The final book in the pes/1 anthology is Daniel S. Alvarez’s Okuhe (pes/1_03). It is a photographic journal of the intimate through an exploration, largely, of the female form. “Okuhe,” the text informs us, “ is a [word] that means both ‘toward the inside’ and ‘for my wife.’” Alverez’s instructions were to move away from the impersonal and towards the intimate and this work is just that. There is an almost Nabokovian voyeurism to the work, an intimacy that is all cerebral; microscopically close and yet viewed through binoculars by a stranger in an attic window. Interspersed with the female form, streets, vistas and ephemeral trash such as potato chip bags and soda cans make a sort of stalker's catalogue. This all sounds ominous or a little creepy, but the effect is of devotion. The photographer is astonished at his subject and the effect is the intensely personal.

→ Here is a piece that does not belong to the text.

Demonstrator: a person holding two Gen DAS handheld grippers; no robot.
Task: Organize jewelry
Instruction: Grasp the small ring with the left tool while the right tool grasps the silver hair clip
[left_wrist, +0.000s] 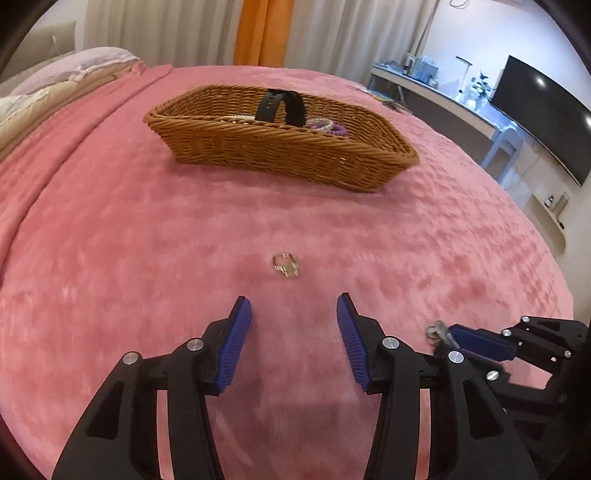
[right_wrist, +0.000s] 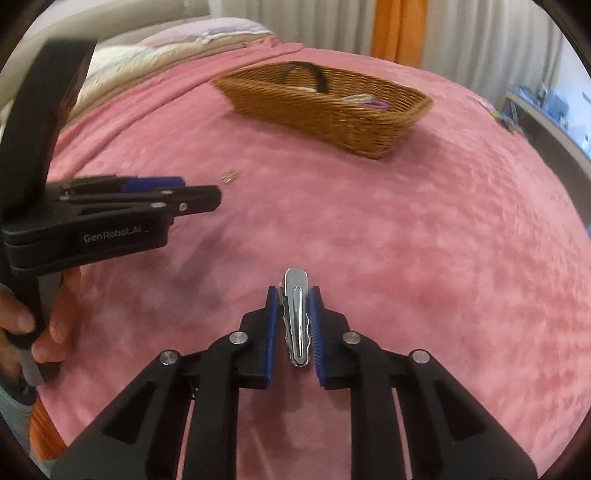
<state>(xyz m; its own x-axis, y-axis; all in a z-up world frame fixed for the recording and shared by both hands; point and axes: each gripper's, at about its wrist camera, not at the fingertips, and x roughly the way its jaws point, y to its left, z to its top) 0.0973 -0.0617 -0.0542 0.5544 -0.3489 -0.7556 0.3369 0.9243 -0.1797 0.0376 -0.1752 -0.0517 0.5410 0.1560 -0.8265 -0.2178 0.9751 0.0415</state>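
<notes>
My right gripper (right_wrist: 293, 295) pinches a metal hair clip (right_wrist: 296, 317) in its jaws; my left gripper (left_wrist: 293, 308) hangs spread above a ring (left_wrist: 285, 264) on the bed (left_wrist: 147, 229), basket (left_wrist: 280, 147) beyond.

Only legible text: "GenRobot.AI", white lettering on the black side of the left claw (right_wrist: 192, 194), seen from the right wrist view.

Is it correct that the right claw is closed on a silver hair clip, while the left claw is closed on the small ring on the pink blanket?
Not quite. The left claw is open and empty in the left wrist view; the ring lies loose on the pink blanket ahead of it. The right claw does grip the silver hair clip.
</notes>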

pes/1. Photographs by Roger Guaus, Juan Diego Valera and Daniel S. Alverez. Standard Books, 2013.

The presentation of the whole anthology is beautiful. Each book stands alone as an item, but is even more pleasing when the whole set is present. The only real drawback isn’t in the three books themselves, but in the cardboard sleeve that houses them. It has weak edges and by the time I received my copy it had already worn. That being said, this collection is of a high standard and I especially recommend it to anybody in the market to collect books with a handmade appeal. The text included is informative and also very well formatted so as to complete the books visual design.—CHRISTOPHER J. JOHNSON

CHRISTOPHER J. JOHNSON is originally from Madison Wisconsin. He came to Santa Fe in 2002 and graduated from the College of Santa Fe majoring in English with an emphasis in poetry. He is a freelance writer and reporter.